Usando essa técnica, os pesquisadores demonstraram a execução remota de código com sucesso em produtos de grande escala, como o Ivanti Endpoint Manager e o Umbraco 8 CMS. Eles conseguiram fazer upload de webshells CSHTML ou scripts PowerShell através do namespace do corpo da requisição SOAP. Bazydło ressalta que a lista de produtos afetados é apenas "anecdótica" e que, dada a ampla utilização do .NET, "existem, sem dúvida, inúmeras soluções de fornecedores e internas afetadas".

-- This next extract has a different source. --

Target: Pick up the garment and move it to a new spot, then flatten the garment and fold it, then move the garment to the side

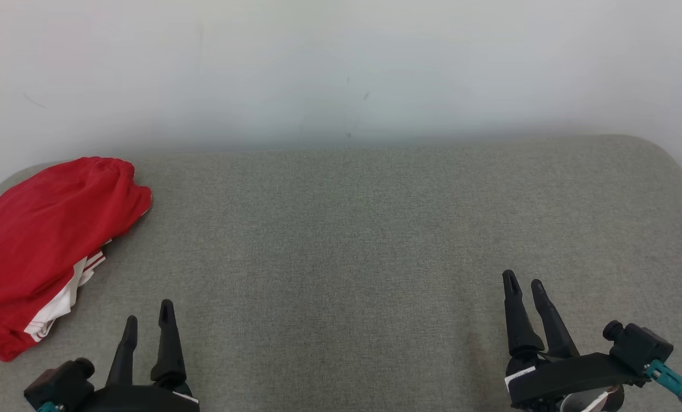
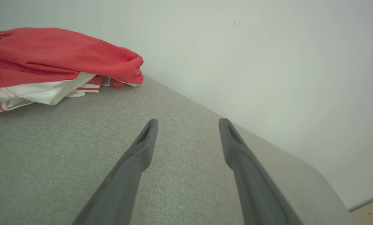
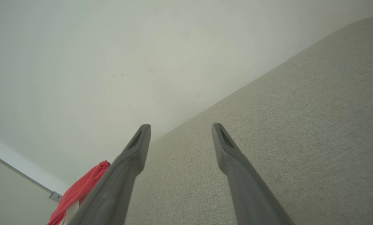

Quando a watchTowr reportou este segundo caminho de exploração para a Microsoft em julho, a resposta foi praticamente idêntica. Mesmo quando o problema foi reportado no contexto de produtos da própria Microsoft que também estavam vulneráveis, a empresa dobrou a aposta: a culpa é do usuário. "Os usuários devem evitar consumir entradas não confiáveis que possam gerar e executar código", afirmou a empresa. A ironia não passou despercebida por Bazydło: "Então, primeiro culpamos a aplicação. Se isso não for uma opção, porque exigiria consertar o próprio código da Microsoft, culpamos o usuário... Suspiro."
A Batata Quente da Responsabilidade
A decisão da Microsoft joga uma batata quente no colo de todo o ecossistema .NET. A questão fundamental que emerge deste caso é sobre a responsabilidade compartilhada na segurança de software. É lógico esperar que um desenvolvedor antecipe que um componente projetado para HTTP possa escrever em arquivos locais? Ou a empresa que fornece o framework tem a obrigação de projetar componentes seguros por padrão e com comportamentos previsíveis?
Enquanto a Microsoft se mantém firme em sua posição de que isso é um 'recurso' e a culpa é de quem o usa incorretamente, milhares de aplicações corporativas podem permanecer vulneráveis. Para os desenvolvedores, fica o aviso: ao usar o .NET, a validação de cada entrada não é apenas uma boa prática, é uma necessidade absoluta para evitar que um 'cliente HTTP' decida se tornar um 'escritor de arquivos' sem pedir permissão.